### Problem requirements
Each line below should be restated exactly, with nothing dropped.

Start of Material provided

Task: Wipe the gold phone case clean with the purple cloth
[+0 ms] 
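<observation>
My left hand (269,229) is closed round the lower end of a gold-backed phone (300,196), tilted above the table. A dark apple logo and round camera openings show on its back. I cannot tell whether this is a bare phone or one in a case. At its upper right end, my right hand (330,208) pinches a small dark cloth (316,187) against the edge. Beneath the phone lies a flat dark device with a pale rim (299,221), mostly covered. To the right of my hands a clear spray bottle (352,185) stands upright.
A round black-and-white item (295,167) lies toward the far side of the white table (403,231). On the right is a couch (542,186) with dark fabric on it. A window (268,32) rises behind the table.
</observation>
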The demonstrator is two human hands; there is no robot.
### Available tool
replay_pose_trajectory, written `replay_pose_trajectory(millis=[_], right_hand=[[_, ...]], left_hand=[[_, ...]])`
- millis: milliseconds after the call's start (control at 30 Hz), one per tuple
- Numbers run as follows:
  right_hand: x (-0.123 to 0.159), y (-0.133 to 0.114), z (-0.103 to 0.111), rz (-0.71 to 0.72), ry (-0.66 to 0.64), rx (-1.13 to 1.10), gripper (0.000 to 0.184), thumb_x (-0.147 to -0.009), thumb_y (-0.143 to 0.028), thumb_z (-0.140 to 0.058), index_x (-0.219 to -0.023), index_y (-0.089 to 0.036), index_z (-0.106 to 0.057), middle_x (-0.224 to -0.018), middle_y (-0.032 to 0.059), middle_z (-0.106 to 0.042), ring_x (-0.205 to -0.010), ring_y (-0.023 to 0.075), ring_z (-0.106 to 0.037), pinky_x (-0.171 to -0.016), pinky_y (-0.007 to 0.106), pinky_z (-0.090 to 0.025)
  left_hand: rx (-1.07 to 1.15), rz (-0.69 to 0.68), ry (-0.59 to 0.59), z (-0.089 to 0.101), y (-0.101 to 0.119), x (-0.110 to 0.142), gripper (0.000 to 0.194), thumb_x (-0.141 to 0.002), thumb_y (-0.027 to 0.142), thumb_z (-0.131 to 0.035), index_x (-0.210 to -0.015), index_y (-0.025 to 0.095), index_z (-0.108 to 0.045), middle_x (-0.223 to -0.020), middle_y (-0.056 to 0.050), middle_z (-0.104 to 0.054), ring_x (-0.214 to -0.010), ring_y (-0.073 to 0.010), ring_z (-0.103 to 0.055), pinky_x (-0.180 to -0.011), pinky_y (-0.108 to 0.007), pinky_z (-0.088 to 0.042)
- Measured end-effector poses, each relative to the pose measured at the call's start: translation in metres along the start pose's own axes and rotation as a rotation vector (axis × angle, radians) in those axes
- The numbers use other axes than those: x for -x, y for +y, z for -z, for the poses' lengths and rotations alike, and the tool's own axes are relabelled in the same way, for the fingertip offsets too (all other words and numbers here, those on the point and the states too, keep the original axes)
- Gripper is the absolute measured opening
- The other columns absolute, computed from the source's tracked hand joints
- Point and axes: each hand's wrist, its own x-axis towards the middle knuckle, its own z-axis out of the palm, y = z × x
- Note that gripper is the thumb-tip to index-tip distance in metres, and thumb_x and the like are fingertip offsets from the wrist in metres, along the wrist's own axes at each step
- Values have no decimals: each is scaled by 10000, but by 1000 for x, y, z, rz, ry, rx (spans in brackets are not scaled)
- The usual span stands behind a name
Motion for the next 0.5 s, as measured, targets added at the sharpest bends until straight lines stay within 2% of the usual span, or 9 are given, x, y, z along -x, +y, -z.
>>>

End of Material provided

### Your response
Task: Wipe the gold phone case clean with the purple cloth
[+0 ms] 
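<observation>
My left hand (269,229) is closed round the lower end of a gold-backed phone (300,196), tilted above the table. A dark apple logo and round camera openings show on its back. I cannot tell whether this is a bare phone or one in a case. At its upper right end, my right hand (330,208) pinches a small dark cloth (316,187) against the edge. Beneath the phone lies a flat dark device with a pale rim (299,221), mostly covered. To the right of my hands a clear spray bottle (352,185) stands upright.
A round black-and-white item (295,167) lies toward the far side of the white table (403,231). On the right is a couch (542,186) with dark fabric on it. A window (268,32) rises behind the table.
</observation>
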The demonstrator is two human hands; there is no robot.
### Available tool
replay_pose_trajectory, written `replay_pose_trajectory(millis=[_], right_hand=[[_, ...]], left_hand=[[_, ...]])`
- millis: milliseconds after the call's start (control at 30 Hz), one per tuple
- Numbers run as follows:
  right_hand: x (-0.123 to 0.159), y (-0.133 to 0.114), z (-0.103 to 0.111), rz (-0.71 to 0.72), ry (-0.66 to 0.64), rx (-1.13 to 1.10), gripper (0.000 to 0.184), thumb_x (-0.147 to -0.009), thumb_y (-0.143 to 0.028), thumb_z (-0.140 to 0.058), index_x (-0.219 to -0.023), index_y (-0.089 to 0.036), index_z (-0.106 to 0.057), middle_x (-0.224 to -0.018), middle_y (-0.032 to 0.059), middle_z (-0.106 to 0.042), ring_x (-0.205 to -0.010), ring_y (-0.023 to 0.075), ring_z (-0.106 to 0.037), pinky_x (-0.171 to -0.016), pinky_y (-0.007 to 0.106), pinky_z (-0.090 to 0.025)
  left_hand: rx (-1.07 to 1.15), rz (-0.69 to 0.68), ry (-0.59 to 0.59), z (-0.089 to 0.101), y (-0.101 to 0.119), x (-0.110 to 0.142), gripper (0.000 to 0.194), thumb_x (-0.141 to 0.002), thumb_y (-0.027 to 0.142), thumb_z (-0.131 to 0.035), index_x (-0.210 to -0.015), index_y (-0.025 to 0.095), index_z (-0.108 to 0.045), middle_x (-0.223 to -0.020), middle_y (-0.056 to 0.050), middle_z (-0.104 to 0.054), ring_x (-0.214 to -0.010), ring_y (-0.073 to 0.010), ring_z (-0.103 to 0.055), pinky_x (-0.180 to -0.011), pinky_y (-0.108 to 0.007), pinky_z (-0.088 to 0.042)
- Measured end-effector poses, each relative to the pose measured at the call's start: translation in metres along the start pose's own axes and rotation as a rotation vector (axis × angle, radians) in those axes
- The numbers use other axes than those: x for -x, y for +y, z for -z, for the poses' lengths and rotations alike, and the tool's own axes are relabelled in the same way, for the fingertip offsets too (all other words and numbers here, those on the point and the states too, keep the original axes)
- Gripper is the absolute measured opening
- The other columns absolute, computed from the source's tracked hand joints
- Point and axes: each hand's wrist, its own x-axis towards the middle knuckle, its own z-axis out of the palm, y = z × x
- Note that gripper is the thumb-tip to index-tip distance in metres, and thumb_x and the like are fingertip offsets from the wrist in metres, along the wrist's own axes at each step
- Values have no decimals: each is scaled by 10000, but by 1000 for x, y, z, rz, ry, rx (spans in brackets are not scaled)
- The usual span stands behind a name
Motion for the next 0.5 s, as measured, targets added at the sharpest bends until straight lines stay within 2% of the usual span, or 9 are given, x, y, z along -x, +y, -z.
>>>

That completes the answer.